#### Exercise directions
Here is a listing. Repeat it exactly and in its entirety.
Material provided: Begin
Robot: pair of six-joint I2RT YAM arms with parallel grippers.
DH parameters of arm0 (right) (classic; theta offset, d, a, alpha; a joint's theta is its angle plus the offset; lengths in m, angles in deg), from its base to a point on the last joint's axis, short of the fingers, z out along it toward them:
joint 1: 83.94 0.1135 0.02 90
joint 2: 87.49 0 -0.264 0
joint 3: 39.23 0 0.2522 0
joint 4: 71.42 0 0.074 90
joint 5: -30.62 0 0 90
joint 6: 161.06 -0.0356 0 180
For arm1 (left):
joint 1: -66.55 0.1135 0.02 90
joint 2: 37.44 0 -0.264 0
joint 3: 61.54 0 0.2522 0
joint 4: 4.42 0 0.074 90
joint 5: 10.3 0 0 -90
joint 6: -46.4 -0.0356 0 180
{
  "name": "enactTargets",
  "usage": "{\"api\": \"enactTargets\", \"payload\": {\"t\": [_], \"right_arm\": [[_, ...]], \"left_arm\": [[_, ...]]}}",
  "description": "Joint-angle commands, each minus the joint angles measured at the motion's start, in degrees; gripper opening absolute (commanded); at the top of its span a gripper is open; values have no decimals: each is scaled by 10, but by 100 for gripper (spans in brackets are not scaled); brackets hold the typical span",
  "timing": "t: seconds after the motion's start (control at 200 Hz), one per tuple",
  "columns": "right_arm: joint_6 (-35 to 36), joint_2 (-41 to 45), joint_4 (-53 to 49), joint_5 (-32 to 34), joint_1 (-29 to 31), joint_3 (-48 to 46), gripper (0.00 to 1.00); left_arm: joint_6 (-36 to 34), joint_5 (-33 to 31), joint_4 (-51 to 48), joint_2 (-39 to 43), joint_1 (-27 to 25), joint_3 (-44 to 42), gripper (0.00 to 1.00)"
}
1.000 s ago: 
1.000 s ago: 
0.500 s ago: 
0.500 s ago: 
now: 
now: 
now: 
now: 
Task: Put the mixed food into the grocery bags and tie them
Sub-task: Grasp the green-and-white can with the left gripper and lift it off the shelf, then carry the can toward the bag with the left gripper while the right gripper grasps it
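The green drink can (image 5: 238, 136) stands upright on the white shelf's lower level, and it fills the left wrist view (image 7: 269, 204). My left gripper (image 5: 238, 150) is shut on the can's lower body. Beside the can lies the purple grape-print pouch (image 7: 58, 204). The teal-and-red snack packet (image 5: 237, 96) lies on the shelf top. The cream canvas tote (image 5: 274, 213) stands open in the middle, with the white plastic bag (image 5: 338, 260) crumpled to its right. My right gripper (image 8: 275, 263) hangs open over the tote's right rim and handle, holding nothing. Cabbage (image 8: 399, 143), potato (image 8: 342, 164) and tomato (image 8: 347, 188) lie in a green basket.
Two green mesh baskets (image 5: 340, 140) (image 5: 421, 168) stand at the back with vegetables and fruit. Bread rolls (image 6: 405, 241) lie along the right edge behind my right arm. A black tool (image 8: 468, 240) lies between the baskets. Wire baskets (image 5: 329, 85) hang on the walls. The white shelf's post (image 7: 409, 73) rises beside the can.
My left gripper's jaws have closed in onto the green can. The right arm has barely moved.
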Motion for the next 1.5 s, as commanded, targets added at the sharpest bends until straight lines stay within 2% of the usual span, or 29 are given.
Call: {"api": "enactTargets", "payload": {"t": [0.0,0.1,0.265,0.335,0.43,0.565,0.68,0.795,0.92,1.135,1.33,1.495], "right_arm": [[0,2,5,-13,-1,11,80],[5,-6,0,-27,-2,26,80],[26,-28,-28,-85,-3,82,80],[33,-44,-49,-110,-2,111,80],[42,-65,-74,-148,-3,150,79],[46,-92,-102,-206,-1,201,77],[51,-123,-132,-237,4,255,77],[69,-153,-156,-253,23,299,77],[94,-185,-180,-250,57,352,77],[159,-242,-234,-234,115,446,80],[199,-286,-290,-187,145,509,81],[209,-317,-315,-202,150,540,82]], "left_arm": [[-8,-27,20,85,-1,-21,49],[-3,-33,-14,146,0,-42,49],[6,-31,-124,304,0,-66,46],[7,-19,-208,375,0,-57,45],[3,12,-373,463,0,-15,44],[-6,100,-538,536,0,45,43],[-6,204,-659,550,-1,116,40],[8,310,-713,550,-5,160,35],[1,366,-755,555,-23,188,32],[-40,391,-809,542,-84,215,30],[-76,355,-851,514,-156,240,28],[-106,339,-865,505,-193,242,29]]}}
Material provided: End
#### Written solution
Robot: pair of six-joint I2RT YAM arms with parallel grippers.
DH parameters of arm0 (right) (classic; theta offset, d, a, alpha; a joint's theta is its angle plus the offset; lengths in m, angles in deg), from its base to a point on the last joint's axis, short of the fingers, z out along it toward them:
joint 1: 83.94 0.1135 0.02 90
joint 2: 87.49 0 -0.264 0
joint 3: 39.23 0 0.2522 0
joint 4: 71.42 0 0.074 90
joint 5: -30.62 0 0 90
joint 6: 161.06 -0.0356 0 180
For arm1 (left):
joint 1: -66.55 0.1135 0.02 90
joint 2: 37.44 0 -0.264 0
joint 3: 61.54 0 0.2522 0
joint 4: 4.42 0 0.074 90
joint 5: 10.3 0 0 -90
joint 6: -46.4 -0.0356 0 180
{
  "name": "enactTargets",
  "usage": "{\"api\": \"enactTargets\", \"payload\": {\"t\": [_], \"right_arm\": [[_, ...]], \"left_arm\": [[_, ...]]}}",
  "description": "Joint-angle commands, each minus the joint angles measured at the motion's start, in degrees; gripper opening absolute (commanded); at the top of its span a gripper is open; values have no decimals: each is scaled by 10, but by 100 for gripper (spans in brackets are not scaled); brackets hold the typical span",
  "timing": "t: seconds after the motion's start (control at 200 Hz), one per tuple",
  "columns": "right_arm: joint_6 (-35 to 36), joint_2 (-41 to 45), joint_4 (-53 to 49), joint_5 (-32 to 34), joint_1 (-29 to 31), joint_3 (-48 to 46), gripper (0.00 to 1.00); left_arm: joint_6 (-36 to 34), joint_5 (-33 to 31), joint_4 (-51 to 48), joint_2 (-39 to 43), joint_1 (-27 to 25), joint_3 (-44 to 42), gripper (0.00 to 1.00)"
}
1.000 s ago: 
1.000 s ago: 
0.500 s ago: 
0.500 s ago: 
now: 
now: 
now: 
now: 
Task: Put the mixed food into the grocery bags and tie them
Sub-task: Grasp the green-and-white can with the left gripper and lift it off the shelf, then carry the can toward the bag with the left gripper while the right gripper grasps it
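The green drink can (image 5: 238, 136) stands upright on the white shelf's lower level, and it fills the left wrist view (image 7: 269, 204). My left gripper (image 5: 238, 150) is shut on the can's lower body. Beside the can lies the purple grape-print pouch (image 7: 58, 204). The teal-and-red snack packet (image 5: 237, 96) lies on the shelf top. The cream canvas tote (image 5: 274, 213) stands open in the middle, with the white plastic bag (image 5: 338, 260) crumpled to its right. My right gripper (image 8: 275, 263) hangs open over the tote's right rim and handle, holding nothing. Cabbage (image 8: 399, 143), potato (image 8: 342, 164) and tomato (image 8: 347, 188) lie in a green basket.
Two green mesh baskets (image 5: 340, 140) (image 5: 421, 168) stand at the back with vegetables and fruit. Bread rolls (image 6: 405, 241) lie along the right edge behind my right arm. A black tool (image 8: 468, 240) lies between the baskets. Wire baskets (image 5: 329, 85) hang on the walls. The white shelf's post (image 7: 409, 73) rises beside the can.
My left gripper's jaws have closed in onto the green can. The right arm has barely moved.
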Motion for the next 1.5 s, as commanded, targets added at the sharpest bends until straight lines stay within 2% of the usual span, or 29 are given.
Call: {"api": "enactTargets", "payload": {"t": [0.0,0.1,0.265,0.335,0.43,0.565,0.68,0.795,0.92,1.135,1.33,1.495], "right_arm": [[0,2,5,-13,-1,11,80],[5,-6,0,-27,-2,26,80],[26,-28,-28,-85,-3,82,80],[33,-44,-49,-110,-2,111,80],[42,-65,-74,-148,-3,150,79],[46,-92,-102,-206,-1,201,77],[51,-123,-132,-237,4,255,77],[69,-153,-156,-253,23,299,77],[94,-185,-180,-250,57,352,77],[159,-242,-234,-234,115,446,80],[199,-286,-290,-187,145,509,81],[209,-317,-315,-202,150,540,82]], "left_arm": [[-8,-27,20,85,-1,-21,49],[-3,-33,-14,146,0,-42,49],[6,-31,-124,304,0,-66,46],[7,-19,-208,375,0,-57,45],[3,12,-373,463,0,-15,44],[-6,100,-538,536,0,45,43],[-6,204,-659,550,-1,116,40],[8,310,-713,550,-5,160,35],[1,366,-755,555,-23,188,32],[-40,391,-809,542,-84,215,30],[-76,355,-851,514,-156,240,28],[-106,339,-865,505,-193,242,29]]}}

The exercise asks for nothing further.